Total Knee Replacement Overview
By Dr. Lancaster
Total Knee Replacement in the New Millennium
Orthopaedic surgical techniques and technology, like all aspects of science and technology, have continued to undergo advancements and improvements over the years. Total knee replacement or total knee arthroplasty, (TKA), specifically has continued to improve with time. There are currently over 225,000 total knee replacements performed in the United States of America each year. Total knee replacement is one of the most successful procedures in orthopaedics. Medicine in general due to the high success rate and high patient satisfaction rate. Total knee replacement can improve function, motion and decrease pain such that the individual can continue to function actively in their later years. It maintains and improves an exercise tolerance which enables them to remain active and improves their overall life style.
Frequently, patients with degenerative joint disease or arthritis will be forced to reduce their activity due to pain. Therefore, this may result in progressive weight gain and subsequent depression from the inability to perform their normal daily activities. When the deterioration of the joint surfaces is significant enough and all nonoperative treatments have failed, a total knee replacement is the choice. In the later years of the “past millennium” or reasonably the 1970s and 1980s, a total knee replacement was commonly thought to last five years.

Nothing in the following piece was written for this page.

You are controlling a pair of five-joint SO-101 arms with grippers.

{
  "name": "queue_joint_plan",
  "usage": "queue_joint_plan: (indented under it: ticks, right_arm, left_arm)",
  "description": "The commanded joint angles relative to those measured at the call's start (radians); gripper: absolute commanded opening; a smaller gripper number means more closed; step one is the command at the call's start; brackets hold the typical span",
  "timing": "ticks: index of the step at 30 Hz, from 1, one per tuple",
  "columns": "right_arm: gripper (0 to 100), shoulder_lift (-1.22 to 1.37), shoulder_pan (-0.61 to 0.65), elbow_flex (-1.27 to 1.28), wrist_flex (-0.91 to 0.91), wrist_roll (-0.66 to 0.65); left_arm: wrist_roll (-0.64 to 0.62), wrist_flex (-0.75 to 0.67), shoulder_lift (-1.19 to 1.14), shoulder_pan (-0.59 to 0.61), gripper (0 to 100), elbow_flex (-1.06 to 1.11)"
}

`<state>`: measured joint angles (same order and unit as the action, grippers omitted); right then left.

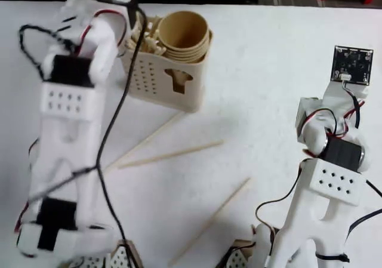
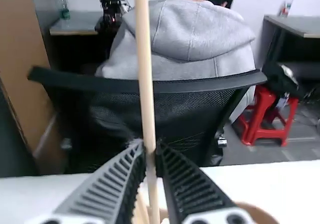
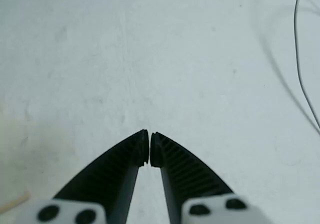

In reality they were not far off. In the early years this was due to mechanical loosening of the cement (or grout) and prosthesis (or metal implant). With improved metallurgy, biophysics and better techniques, the 1990s have improvements in technology and the track record became better. With the improvements in technology, the “weak link” has increasingly become the plastics. As the longevity of the knee implant improves, we have found that the plastics or polyethylene has elevations in wear rates over the years and the debris has led to some cases of loosening.
Improvements in Implants for Knee Replacements
The improved implants are minimizing this problem. The other drawback in total knee replacements has been the lack of complete improvement in motion of the knee. A total knee replacement will reproducibly and consistently improve pain and function about the knee. However, this will not always significantly improve motion about the knee. Most arthritics have already a significant stiffness about the knee by the time they come to surgery. This is due to their levels of pain and as a result of the natural progression of their disease. A total knee replacement will improve this motion but not fully return it to the “normal” range of motion.
Newer concepts in total knee replacement show improvements in both the wear rates or destruction of the plastics. They also have improvements in the motion of the knee. Normal knees move not only in a forward-backward plane termed flexion and extension, but also will rotate to some degree with such activities as swinging a golf club, swinging a racquet or pivoting as with exercises. The knees of the “last millennium” for the most part are only for the forward-backward motion. A revival of an old concept, coupled with improved kinematics (motion studies) and improved plastics has produced the “mobile bearing” knee of the new millennium.
Improvements in Range of Motion
It allows motion both in the flexion-extension (or forward-backward) plane and also allows movement in rotation. As such, it improves overall motion and function. The mobile bearing knee coupled with the new ideas and studies on the sacrifice of the posterior cruciate ligament has led to results of improved function and motion of the knee, replicating close or equal to the normal knee motion.